Upon his arrival in New York, more importantly the National League, Cespedes exploded in his 57 games, batting .287/.337/.604 with 17 HRs and 44 RBIs. His second-half 25.0 HR/FB%, .594 SLG, 54 RBIs and .311 ISO were all top-ten finishes in baseball, and was the kind of over-performing that Cespedes dreamed of realizing. The thing is, are we ever going to see that again? There's a real risk in signing an outfielder whose career has majorly encapsulated around the question of his value. "What can we get for him?" became "how much is he worth?", with unsteadiness seemingly following Cespedes the past two seasons. There isn't any physical evidence that the 'contract year" is a real thing, but if it is, he's been sunk in it much longer than others have.

Now that he is soon to no longer be sought after, but rather situated, are we expecting a drop-off? Will newfound comfortability accelerate or decelerate Cespedes?
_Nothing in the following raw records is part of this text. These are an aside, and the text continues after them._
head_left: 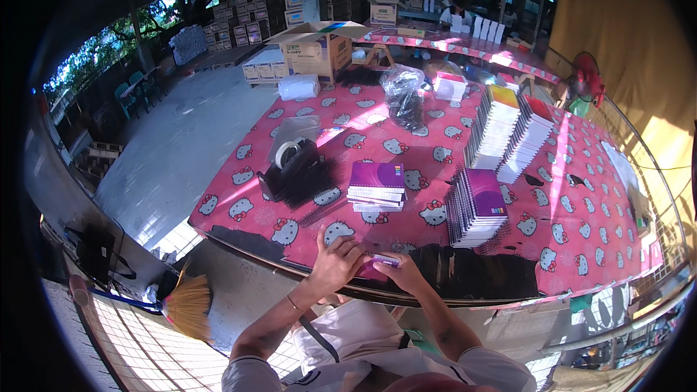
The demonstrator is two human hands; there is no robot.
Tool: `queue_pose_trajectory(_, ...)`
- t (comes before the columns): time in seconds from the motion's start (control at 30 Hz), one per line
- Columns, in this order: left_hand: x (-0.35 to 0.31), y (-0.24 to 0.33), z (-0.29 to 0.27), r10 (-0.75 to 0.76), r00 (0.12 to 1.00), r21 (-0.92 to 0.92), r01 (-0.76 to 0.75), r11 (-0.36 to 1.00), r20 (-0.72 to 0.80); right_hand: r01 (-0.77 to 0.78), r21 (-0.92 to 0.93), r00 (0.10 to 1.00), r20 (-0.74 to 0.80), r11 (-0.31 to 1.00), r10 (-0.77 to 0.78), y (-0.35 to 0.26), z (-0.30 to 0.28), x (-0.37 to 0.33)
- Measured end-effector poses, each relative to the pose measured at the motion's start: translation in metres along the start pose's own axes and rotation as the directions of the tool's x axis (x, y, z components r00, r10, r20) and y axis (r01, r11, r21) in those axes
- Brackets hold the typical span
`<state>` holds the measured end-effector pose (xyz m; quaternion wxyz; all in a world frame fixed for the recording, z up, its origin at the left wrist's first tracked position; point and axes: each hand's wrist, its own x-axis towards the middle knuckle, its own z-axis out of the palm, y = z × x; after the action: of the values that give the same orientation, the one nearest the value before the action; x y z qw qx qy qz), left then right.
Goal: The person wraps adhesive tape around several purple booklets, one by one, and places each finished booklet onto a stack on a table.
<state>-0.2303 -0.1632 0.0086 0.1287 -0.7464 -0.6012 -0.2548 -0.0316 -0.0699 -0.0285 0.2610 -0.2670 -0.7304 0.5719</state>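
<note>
At the table's near edge, my left hand (336,261) and my right hand (404,274) grip a purple-covered notebook (382,260) from both sides. It is seen nearly edge-on, and my fingers hide much of it. Just beyond lies a short stack of purple notebooks (377,176). To the right rises a taller stack of purple spiral-bound notebooks (485,192). Left of the short stack sits a heap of black binding coils (308,183), beside a tape dispenser with a white roll (289,154).
The table (367,144) has a pink patterned cover, torn at the front. Tall notebook stacks with yellow (503,97) and red (538,107) covers stand behind. A plastic bag of black coils (404,101), an open carton (319,51), a broom (189,308) and a red fan (585,76) surround.
</note>
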Motion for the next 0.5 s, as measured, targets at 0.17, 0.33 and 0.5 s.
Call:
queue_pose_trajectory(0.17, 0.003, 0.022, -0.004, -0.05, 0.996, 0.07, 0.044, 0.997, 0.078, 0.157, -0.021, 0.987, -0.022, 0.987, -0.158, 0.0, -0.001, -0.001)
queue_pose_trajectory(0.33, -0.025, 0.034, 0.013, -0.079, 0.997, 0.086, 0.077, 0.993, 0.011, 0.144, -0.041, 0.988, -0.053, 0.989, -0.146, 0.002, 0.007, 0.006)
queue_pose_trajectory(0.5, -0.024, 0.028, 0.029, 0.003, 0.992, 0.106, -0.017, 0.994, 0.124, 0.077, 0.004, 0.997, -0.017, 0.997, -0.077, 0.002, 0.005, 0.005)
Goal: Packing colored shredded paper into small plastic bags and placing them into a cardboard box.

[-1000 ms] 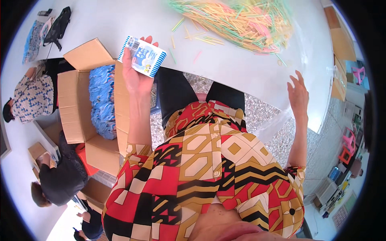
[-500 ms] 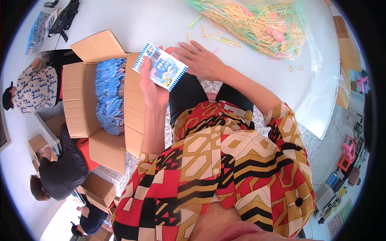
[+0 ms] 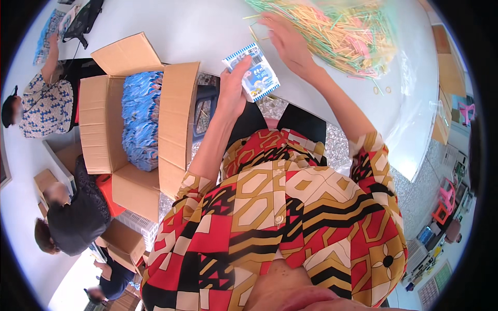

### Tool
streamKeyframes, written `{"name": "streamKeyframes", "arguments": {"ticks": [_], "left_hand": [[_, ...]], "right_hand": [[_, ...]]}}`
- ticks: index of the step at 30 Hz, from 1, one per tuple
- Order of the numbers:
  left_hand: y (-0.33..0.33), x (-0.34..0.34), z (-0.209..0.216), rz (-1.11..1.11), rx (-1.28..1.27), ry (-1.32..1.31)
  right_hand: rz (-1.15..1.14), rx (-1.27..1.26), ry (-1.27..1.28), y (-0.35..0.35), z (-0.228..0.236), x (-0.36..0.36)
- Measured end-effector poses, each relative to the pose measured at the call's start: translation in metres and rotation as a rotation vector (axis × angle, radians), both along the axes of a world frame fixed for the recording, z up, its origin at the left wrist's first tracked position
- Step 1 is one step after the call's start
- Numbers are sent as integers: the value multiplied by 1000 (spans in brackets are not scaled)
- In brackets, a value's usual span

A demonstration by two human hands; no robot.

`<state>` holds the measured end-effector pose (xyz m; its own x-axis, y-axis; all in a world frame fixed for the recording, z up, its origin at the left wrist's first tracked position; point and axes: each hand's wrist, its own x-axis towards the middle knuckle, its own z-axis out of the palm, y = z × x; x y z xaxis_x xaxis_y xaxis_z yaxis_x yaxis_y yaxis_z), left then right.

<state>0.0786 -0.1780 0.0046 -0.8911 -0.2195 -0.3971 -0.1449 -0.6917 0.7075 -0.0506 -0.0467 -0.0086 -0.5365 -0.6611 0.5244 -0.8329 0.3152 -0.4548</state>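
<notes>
The right hand (image 3: 288, 44) is no longer out at the person's right side, open in the air: it has crossed over, passed beside the small blue-and-white carton (image 3: 252, 79), and now rests on the heap of coloured straws (image 3: 337, 33) on the tabletop (image 3: 197, 31). The left hand (image 3: 232, 90) has brought the carton further to the right, nearer to the straws.

Bright even light, glare on white table (image 3: 207, 31), strong fisheye bending, dark rim

Blue-and-white packet (image 3: 252, 72), multicoloured straws (image 3: 337, 31), brown carton (image 3: 104, 124) of blue packs (image 3: 140, 124).
</notes>
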Motion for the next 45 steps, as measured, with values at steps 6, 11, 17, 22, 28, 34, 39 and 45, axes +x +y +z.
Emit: {"name": "streamKeyframes", "arguments": {"ticks": [6, 11, 17, 22, 28, 34, 39, 45], "left_hand": [[11, -21, -13, -61, -223, 80], [4, -36, -21, -80, -587, 32], [-16, -39, -18, -179, -685, 8], [-18, -42, -24, -190, -729, 102], [-10, -41, -24, -111, -1271, 37], [-13, -40, -27, -25, -909, 169], [-19, -42, -27, -159, -914, 152], [-29, -51, -17, -304, -1324, 32]], "right_hand": [[-23, -210, -942, 39, 2, 65], [-64, -263, -923, 32, -3, 62], [-157, -101, -736, 19, -1, 51], [-165, -94, -854, 16, -3, 48], [-249, 21, -807, 10, -4, 44], [-142, -111, -871, 16, 3, 48], [-210, -167, -538, 25, -1, 30], [-118, -72, -237, 19, -12, 22]]}}
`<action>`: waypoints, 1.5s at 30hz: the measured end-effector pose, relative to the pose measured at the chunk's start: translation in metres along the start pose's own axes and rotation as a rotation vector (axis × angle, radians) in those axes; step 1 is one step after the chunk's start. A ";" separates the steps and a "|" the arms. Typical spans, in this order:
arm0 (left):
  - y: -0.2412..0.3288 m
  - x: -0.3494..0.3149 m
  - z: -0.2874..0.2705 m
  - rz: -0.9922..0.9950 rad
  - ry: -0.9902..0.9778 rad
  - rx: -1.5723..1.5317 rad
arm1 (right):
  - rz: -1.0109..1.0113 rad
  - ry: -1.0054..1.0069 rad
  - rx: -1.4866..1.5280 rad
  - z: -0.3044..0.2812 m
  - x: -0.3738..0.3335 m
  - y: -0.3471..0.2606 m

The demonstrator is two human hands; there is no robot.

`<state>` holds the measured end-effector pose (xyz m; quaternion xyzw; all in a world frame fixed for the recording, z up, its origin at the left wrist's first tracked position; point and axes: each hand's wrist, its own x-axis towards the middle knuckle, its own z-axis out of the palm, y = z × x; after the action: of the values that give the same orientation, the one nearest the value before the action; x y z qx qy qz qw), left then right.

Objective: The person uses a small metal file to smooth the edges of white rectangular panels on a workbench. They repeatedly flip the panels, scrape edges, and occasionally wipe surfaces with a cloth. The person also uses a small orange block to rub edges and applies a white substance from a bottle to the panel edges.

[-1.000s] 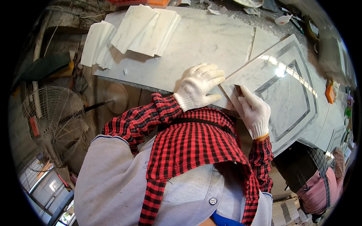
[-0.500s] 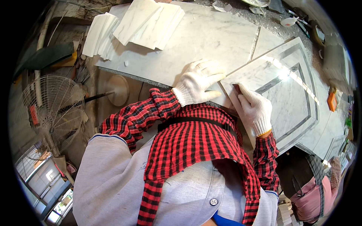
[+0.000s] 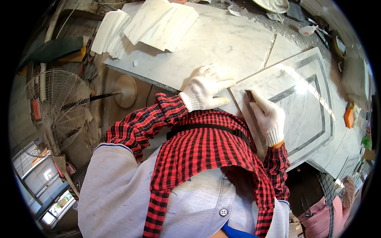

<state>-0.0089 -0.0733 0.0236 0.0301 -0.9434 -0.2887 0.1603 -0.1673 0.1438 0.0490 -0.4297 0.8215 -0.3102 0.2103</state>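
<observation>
My left hand [image 3: 209,86] wears a white knitted glove. It rests flat, fingers stretched and thumb apart, at the near edge of a large pale marble slab [image 3: 226,43]. To its right lies a marble panel [image 3: 295,104] with a grey inlaid border, overlapping the slab. My right hand [image 3: 269,119], gloved too, is closed at the panel's near left edge. Between thumb and fingers it pinches a small dark reddish-brown flat piece [image 3: 249,95], mostly hidden by the glove.
Stacked marble tiles [image 3: 160,25] lie on the slab's far left. A wire-cage fan [image 3: 55,107] stands at left. A white bottle [image 3: 307,30] and an orange object [image 3: 349,116] lie at right. Another person's pink clothing [image 3: 325,216] shows at lower right.
My right hand has shifted slightly, and less of the reddish-brown piece shows. My left hand keeps its place on the slab. The whole view has moved a little.
</observation>
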 end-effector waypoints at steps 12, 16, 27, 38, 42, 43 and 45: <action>0.000 0.001 0.002 -0.015 -0.026 -0.024 | -0.045 -0.059 -0.099 -0.001 0.000 0.000; 0.001 0.002 0.000 -0.008 -0.023 -0.018 | -0.077 -0.036 -0.053 0.004 0.000 0.003; 0.002 0.003 0.001 -0.002 0.015 -0.026 | -0.015 0.014 -0.045 0.009 -0.005 -0.004; 0.002 0.004 -0.001 0.025 0.025 -0.003 | 0.042 -0.043 0.205 -0.004 -0.005 0.005; 0.004 0.001 -0.003 -0.037 -0.042 0.016 | 0.435 0.192 0.585 -0.024 -0.014 0.004; 0.006 0.000 -0.006 -0.041 -0.033 0.031 | 0.458 0.286 0.578 -0.031 -0.017 -0.003; 0.009 -0.001 -0.007 -0.034 -0.023 0.040 | 0.328 0.414 0.394 -0.025 -0.032 0.031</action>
<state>-0.0057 -0.0691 0.0337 0.0458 -0.9501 -0.2730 0.1437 -0.1838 0.1923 0.0478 -0.1707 0.8291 -0.5061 0.1650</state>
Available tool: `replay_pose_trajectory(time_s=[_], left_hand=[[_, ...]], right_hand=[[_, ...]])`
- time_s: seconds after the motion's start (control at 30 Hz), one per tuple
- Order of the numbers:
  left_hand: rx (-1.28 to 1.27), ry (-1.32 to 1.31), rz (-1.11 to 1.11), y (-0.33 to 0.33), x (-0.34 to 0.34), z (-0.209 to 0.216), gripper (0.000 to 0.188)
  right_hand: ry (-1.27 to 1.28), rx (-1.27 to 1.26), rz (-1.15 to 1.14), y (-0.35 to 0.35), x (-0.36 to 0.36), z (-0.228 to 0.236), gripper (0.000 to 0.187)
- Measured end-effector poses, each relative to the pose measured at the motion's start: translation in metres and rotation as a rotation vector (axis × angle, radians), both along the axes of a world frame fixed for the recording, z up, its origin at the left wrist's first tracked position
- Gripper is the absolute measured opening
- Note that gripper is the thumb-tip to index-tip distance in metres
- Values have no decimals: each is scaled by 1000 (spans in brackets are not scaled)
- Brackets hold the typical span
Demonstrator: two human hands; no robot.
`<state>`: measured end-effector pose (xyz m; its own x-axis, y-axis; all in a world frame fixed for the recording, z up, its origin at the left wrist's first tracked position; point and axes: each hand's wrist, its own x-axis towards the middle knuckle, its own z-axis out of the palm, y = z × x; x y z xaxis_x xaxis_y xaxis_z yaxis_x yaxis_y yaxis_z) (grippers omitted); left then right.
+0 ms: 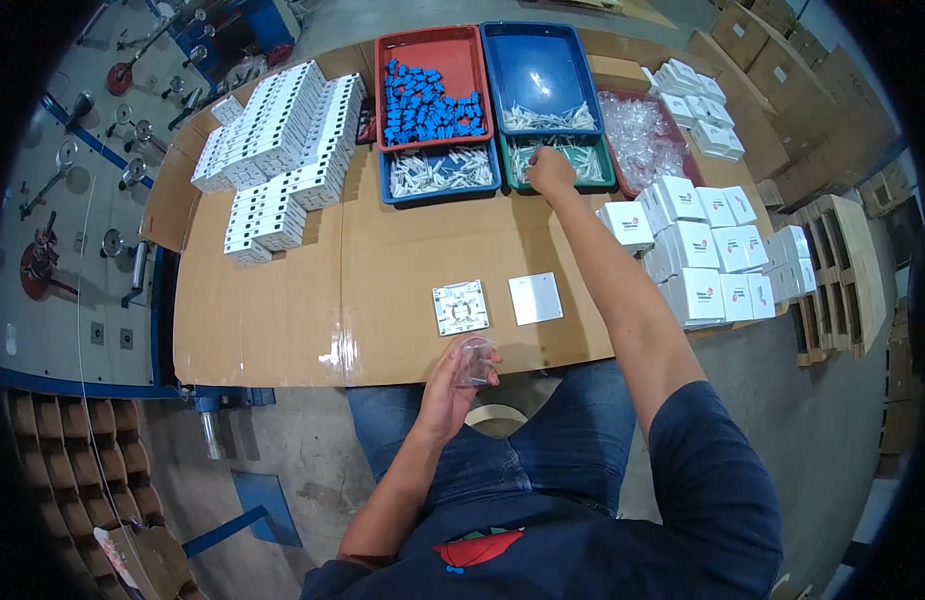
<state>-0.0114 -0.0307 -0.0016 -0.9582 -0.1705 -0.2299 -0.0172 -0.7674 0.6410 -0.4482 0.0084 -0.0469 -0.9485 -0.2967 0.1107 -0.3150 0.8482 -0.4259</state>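
Nearest: left hand [451,385] just off the near edge of the cardboard-covered table [283,340], fingers curled around a small clear plastic bag [476,360], pinching it at its edge.

On the table just beyond the bag, two square plates side by side — a white switch back plate [461,306] showing its moulded inner side, and to its right a plain white cover plate [535,298], lying flat, apart from each other.

Right arm stretched far forward; right hand [551,170] sits in the green tray [605,180], fingers bunched down among small white parts [583,158]. Whether it pinches one — cannot tell.

Left of the green tray, a blue tray [388,187] with more white pieces. Behind these, a red tray [430,40] holding blue pieces [428,105], and a larger blue tray [538,65], mostly bare, white bits along its near side.

Far left: stacks of white boxes [283,150]. Right side: more white cartons [713,250], and a heap of clear bags [638,130] beside the trays.
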Motion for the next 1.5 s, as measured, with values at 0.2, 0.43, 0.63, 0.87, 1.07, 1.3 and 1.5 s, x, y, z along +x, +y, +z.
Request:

Also, now at 30, it's not a question of if, but rather when he begins to slow down, and is said deterioration a risk the Orioles should take? There is obviously an ideal picture at the end of what should be a four or five-year contract, one where Cespedes continues to hit home runs and drive in runs at an above-average rate.

But can we expect this investment to ever be worth it?